On Tue, Feb 28, 2012 at 7:50 AM, Rob Lee rob.lee@linaro.org wrote:
On Mon, Feb 27, 2012 at 6:49 PM, Turquette, Mike mturquette@ti.com wrote:
On Sun, Feb 26, 2012 at 8:47 PM, Robert Lee rob.lee@linaro.org wrote:
+/**
- cpuidle_enter_wrap - performing timekeeping and irq around enter function
- @dev: pointer to a valid cpuidle_device object
- @drv: pointer to a valid cpuidle_driver object
- @index: index of the target cpuidle state.
- */
+static inline int cpuidle_wrap_enter(struct cpuidle_device *dev,
- struct cpuidle_driver *drv, int index,
- int (*enter)(struct cpuidle_device *dev,
- struct cpuidle_driver *drv, int index))
+{
- ktime_t time_start, time_end;
- s64 diff;
- time_start = ktime_get();
- index = enter(dev, drv, index);
- time_end = ktime_get();
- local_irq_enable();
- diff = ktime_to_us(ktime_sub(time_end, time_start));
- if (diff > INT_MAX)
- diff = INT_MAX;
- dev->last_residency = (int) diff;
- return index;
+}
Hi Rob,
In a previous series I brought up the idea of not accounting for time if a C-state transition fails. My post on that thread can be found here: http://article.gmane.org/gmane.linux.ports.arm.kernel/149293/
How do you feel about adding something like the following?
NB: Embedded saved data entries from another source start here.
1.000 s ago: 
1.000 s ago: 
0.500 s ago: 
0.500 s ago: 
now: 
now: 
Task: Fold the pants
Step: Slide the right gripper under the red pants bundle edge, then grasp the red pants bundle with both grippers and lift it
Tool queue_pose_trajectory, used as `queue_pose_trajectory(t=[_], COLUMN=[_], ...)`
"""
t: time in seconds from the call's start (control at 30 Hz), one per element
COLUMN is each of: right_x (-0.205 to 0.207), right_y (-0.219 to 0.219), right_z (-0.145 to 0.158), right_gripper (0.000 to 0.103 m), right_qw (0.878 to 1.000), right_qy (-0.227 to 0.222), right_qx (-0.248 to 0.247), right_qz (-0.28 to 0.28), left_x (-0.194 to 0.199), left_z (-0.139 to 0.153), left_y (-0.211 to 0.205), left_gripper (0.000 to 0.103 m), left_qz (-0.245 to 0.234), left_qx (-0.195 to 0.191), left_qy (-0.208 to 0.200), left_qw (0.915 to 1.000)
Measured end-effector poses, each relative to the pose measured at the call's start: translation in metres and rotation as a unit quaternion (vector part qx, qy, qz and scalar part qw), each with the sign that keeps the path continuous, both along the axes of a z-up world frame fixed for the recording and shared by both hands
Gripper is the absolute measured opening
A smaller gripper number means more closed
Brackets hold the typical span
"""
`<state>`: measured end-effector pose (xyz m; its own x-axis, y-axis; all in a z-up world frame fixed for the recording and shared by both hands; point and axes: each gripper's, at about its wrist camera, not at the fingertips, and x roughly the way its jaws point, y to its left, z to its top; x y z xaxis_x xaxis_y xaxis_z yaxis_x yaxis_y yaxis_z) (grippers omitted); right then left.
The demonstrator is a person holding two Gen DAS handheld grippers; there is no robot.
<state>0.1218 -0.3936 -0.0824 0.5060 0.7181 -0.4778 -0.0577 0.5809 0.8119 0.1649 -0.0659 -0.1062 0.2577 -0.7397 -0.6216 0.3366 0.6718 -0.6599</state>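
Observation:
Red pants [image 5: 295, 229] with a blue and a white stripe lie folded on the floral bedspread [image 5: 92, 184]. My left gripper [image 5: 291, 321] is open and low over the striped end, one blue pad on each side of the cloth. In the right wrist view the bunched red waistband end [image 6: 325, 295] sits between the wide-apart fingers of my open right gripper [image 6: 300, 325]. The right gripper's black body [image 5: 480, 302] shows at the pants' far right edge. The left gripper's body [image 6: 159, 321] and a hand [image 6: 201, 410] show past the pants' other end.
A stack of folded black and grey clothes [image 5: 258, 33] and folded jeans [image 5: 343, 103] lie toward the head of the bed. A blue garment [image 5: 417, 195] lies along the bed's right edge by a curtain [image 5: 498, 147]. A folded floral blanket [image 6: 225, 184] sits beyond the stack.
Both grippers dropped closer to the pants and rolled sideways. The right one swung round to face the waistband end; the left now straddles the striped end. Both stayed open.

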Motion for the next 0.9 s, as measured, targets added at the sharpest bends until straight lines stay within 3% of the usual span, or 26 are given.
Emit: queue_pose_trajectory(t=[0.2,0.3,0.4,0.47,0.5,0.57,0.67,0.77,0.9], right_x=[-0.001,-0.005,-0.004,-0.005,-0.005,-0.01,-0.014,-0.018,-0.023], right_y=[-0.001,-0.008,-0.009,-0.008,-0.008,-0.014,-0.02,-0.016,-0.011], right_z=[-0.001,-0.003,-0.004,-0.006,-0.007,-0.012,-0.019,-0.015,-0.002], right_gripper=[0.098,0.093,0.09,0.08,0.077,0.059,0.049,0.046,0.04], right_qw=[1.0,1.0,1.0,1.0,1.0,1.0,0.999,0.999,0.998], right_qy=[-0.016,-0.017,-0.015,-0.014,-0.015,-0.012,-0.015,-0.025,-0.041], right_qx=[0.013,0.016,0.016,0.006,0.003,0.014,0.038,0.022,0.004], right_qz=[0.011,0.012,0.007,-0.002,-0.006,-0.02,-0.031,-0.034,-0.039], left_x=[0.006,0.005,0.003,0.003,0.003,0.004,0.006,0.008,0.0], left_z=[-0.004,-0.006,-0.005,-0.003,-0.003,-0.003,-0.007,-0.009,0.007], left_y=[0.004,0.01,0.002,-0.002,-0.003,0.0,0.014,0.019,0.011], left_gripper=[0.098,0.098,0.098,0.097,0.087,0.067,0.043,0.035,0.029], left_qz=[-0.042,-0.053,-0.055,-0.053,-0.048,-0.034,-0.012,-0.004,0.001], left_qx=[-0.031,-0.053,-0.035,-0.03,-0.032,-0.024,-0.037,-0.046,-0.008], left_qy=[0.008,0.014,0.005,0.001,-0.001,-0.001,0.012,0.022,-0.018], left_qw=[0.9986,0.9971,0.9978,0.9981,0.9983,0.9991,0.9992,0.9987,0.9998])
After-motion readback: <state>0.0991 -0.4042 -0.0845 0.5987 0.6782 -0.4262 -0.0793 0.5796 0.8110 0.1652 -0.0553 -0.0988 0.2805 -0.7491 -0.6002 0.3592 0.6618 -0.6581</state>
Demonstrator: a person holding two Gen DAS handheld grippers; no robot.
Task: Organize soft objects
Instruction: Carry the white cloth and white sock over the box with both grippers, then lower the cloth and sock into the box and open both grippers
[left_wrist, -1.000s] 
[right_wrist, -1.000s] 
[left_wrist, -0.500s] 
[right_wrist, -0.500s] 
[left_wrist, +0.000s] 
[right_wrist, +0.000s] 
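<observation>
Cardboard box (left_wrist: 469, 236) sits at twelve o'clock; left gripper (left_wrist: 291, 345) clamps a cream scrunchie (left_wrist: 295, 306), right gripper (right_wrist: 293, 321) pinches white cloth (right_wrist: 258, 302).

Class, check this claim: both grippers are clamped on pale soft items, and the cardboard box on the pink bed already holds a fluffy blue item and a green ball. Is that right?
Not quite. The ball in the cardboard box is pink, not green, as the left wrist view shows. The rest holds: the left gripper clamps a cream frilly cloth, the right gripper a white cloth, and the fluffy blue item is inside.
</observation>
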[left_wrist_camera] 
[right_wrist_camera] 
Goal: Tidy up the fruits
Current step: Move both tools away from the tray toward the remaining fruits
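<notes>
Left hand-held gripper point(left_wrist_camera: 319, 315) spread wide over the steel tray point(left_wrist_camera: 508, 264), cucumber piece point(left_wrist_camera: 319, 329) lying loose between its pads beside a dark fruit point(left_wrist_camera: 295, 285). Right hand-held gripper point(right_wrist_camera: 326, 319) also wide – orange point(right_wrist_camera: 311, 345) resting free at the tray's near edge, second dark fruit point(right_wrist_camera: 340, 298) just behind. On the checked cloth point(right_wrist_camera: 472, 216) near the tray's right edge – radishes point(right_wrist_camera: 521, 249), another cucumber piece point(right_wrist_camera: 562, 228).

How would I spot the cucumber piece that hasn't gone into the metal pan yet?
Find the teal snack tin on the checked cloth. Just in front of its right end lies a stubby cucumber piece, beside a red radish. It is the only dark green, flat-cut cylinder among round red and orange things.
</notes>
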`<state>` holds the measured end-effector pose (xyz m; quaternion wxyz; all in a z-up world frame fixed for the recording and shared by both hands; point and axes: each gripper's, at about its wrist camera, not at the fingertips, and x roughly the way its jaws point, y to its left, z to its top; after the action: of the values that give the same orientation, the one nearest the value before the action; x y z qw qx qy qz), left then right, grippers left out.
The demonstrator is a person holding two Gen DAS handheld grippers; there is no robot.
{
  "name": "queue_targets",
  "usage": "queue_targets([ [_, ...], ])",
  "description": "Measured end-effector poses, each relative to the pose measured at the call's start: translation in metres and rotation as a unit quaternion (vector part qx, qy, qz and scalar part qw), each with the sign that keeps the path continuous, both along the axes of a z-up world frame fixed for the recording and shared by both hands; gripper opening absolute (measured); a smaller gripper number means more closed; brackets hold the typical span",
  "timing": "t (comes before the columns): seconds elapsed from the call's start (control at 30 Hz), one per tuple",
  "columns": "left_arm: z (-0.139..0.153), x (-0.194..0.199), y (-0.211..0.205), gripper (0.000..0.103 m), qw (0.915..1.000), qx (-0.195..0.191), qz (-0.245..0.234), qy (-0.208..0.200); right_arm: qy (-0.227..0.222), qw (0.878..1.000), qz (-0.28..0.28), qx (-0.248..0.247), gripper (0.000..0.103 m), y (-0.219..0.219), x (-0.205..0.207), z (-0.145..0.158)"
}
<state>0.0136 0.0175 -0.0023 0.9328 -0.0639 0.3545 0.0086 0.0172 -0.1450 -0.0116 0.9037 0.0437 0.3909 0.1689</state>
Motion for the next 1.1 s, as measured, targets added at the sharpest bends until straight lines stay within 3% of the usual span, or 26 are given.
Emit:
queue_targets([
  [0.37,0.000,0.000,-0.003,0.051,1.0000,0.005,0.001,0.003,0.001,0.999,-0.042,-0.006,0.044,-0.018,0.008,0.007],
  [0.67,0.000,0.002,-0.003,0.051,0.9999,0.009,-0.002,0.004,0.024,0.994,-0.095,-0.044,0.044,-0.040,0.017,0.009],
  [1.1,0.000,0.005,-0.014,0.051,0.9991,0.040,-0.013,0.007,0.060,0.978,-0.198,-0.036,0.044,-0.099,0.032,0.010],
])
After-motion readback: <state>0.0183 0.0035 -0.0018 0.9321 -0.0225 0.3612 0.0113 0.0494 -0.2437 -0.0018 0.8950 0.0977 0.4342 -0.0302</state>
if (IS_ERR(index)) dev->last_residency = 0; return index;
Obviously it will up to the platforms to figure out how to propagate that error up from their respective low power code.
To be completely clear on what you're asking for, from cpuidle_idle_call in drivers/cpuidle/cpuidle.c:
... target_state = &drv->states[next_state];
trace_power_start(POWER_CSTATE, next_state, dev->cpu); trace_cpu_idle(next_state, dev->cpu);
entered_state = target_state->enter(dev, drv, next_state);
trace_power_end(dev->cpu); trace_cpu_idle(PWR_EVENT_EXIT, dev->cpu);
if (entered_state >= 0) { /* Update cpuidle counters */ /* This can be moved to within driver enter routine * but that results in multiple copies of same code. */ dev->states_usage[entered_state].time += (unsigned long long)dev->last_residency; dev->states_usage[entered_state].usage++; } ...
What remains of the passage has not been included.